Search code examples
jsonmediawiki-api

Retrive all image URLs from MediaWiki API


I know how to get all images for some given titles using the MediaWiki API, and I've been using it like this (all images on the "Steve Jobs" and "Spider" articles):

http://en.wikipedia.org/w/api.php?action=query&prop=images&format=json&imlimit=200&titles=Steve_Jobs|Spider

However, the images are given in this format:

...
    images: [
    {
    ns: 6,
    title: "File:A garden spider in Chennai.JPG"
    },
    {
    ns: 6,
    title: "File:Agelenidae labyrinthica.JPG"
    },
    {
    ns: 6,
    title: "File:Ant Mimic Spider.jpg"
    }, ...

Which sucks because I don't have much use for the titles.
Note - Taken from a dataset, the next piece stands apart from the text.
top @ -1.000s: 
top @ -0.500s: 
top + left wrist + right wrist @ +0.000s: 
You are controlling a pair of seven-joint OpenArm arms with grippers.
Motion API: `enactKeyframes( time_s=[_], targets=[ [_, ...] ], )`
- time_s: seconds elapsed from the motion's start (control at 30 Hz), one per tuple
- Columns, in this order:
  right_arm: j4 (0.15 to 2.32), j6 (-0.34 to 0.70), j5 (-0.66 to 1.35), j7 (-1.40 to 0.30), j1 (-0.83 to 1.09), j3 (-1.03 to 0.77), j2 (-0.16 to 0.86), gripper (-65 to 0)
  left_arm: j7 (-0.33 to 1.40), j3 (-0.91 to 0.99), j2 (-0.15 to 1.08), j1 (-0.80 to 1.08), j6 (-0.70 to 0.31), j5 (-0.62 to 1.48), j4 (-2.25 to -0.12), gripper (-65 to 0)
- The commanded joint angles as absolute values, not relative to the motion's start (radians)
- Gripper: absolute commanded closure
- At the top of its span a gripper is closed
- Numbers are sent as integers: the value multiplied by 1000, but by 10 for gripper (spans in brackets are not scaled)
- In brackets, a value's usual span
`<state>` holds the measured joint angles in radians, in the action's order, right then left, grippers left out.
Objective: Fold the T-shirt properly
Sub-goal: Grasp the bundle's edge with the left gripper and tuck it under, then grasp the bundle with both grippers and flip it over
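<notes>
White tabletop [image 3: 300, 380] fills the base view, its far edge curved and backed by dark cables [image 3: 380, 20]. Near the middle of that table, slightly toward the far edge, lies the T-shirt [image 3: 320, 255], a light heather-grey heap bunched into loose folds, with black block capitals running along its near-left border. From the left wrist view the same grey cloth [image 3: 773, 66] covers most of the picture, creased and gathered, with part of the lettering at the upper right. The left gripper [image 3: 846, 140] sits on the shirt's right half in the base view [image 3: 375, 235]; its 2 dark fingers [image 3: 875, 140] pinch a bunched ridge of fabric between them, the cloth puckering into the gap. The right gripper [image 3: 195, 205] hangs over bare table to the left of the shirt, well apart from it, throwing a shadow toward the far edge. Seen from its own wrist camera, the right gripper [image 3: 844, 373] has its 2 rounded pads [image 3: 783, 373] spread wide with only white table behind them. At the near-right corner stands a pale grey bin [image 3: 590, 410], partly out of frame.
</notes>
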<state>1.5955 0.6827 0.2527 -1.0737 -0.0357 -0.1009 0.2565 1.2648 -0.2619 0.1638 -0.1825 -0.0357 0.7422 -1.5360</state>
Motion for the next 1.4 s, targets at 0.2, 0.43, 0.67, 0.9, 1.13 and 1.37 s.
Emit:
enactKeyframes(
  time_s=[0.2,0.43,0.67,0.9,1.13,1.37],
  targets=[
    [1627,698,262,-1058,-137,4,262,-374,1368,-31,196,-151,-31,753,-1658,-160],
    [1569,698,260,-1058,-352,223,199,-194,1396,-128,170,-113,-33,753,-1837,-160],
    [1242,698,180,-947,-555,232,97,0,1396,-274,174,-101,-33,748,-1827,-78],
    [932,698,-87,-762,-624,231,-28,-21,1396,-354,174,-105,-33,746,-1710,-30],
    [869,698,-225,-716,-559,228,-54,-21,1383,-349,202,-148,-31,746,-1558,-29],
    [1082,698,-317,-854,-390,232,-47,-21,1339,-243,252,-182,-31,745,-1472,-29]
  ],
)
I know I can then just query for the urls of the images using the titles like this:

http://en.wikipedia.org/w/api.php?action=query&prop=imageinfo&format=json&iiprop=url&iilimit=10&titles=File:A%20garden%20spider%20in%20Chennai.JPG|File:Agelenidae%20labyrinthica.JPG |...

but this is sort of expensive programatically because I have to store all the titles in an array, then make a string of all the titles seperated by the | character, and then I have to go to that URL. Is there a better way to do this?

Using the sandbox might help you figure it out.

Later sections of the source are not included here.